§ Prompt: Once the pictures are removed, restate the listing word for word.

§ Information shown:

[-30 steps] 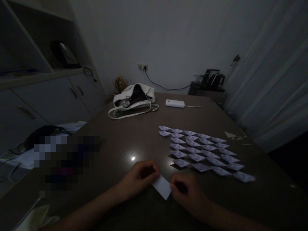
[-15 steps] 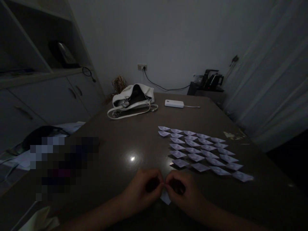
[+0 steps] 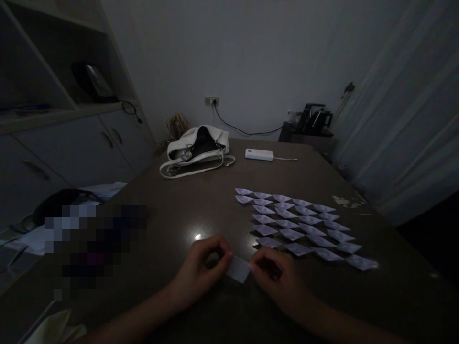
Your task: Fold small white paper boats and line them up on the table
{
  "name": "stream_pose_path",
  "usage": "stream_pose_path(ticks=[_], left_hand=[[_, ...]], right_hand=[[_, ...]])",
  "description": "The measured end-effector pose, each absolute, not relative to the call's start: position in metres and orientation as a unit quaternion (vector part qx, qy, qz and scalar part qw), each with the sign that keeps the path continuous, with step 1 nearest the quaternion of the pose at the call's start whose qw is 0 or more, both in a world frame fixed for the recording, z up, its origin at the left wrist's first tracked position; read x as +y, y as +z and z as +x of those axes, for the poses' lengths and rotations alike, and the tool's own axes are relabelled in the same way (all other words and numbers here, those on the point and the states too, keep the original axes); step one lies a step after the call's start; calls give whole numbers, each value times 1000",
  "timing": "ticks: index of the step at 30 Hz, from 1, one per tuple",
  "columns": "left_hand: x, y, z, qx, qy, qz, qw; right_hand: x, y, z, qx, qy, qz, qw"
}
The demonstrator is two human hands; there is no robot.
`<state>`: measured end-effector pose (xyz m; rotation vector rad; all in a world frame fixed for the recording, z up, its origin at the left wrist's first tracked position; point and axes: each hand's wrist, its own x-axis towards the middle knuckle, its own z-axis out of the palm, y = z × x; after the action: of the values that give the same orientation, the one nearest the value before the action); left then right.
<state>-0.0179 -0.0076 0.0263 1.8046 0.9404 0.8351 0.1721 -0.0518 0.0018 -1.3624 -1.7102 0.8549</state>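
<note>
A small white folded paper (image 3: 238,269) is held just above the dark table (image 3: 201,205) near its front edge. My left hand (image 3: 202,272) pinches the paper's left end with curled fingers. My right hand (image 3: 278,282) pinches its right end. Just beyond my right hand, several small folded paper boats (image 3: 297,224) lie in neat rows on the table.
A white handbag (image 3: 199,148) and a white power bank (image 3: 259,154) with a cable lie at the far side of the table. Cabinets and shelves stand to the left, a curtain to the right. A blurred patch (image 3: 93,239) covers part of the left.
My hands came together over the paper half a second ago, then moved apart. The paper now shows as a smaller flat piece stretched between both hands.
</note>
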Motion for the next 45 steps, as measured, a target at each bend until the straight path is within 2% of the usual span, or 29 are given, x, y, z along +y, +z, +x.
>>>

§ Answer:
[-30 steps] 
[-15 steps] 
[+0 steps] 
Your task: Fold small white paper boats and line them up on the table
{
  "name": "stream_pose_path",
  "usage": "stream_pose_path(ticks=[_], left_hand=[[_, ...]], right_hand=[[_, ...]])",
  "description": "The measured end-effector pose, each absolute, not relative to the call's start: position in metres and orientation as a unit quaternion (vector part qx, qy, qz and scalar part qw), each with the sign that keeps the path continuous, with step 1 nearest the quaternion of the pose at the call's start whose qw is 0 or more, both in a world frame fixed for the recording, z up, its origin at the left wrist's first tracked position; read x as +y, y as +z and z as +x of those axes, for the poses' lengths and rotations alike, and the tool's own axes are relabelled in the same way (all other words and numbers here, those on the point and the states too, keep the original axes); step one lies a step after the call's start; calls give whole numbers, each value times 1000",
  "timing": "ticks: index of the step at 30 Hz, from 1, one per tuple",
  "columns": "left_hand: x, y, z, qx, qy, qz, qw; right_hand: x, y, z, qx, qy, qz, qw"
}
The demonstrator is two human hands; there is no robot.
`<state>`: measured end-effector pose (xyz m; rotation vector rad; all in a world frame fixed for the recording, z up, its origin at the left wrist's first tracked position; point and axes: each hand's wrist, its own x-axis towards the middle knuckle, its own z-axis out of the palm, y = z × x; after the action: of the values that give the same orientation, the one nearest the value before the action); left then right.
<state>-0.0179 -0.0076 0.0263 1.8046 0.9404 0.8351 0.1721 -0.0518 0.0018 -1.3624 -1.7102 0.8549</state>
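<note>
A small white folded paper (image 3: 238,269) is held just above the dark table (image 3: 201,205) near its front edge. My left hand (image 3: 202,272) pinches the paper's left end with curled fingers. My right hand (image 3: 278,282) pinches its right end. Just beyond my right hand, several small folded paper boats (image 3: 297,224) lie in neat rows on the table.
A white handbag (image 3: 199,148) and a white power bank (image 3: 259,154) with a cable lie at the far side of the table. Cabinets and shelves stand to the left, a curtain to the right. A blurred patch (image 3: 93,239) covers part of the left.
My hands came together over the paper half a second ago, then moved apart. The paper now shows as a smaller flat piece stretched between both hands.
</note>
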Motion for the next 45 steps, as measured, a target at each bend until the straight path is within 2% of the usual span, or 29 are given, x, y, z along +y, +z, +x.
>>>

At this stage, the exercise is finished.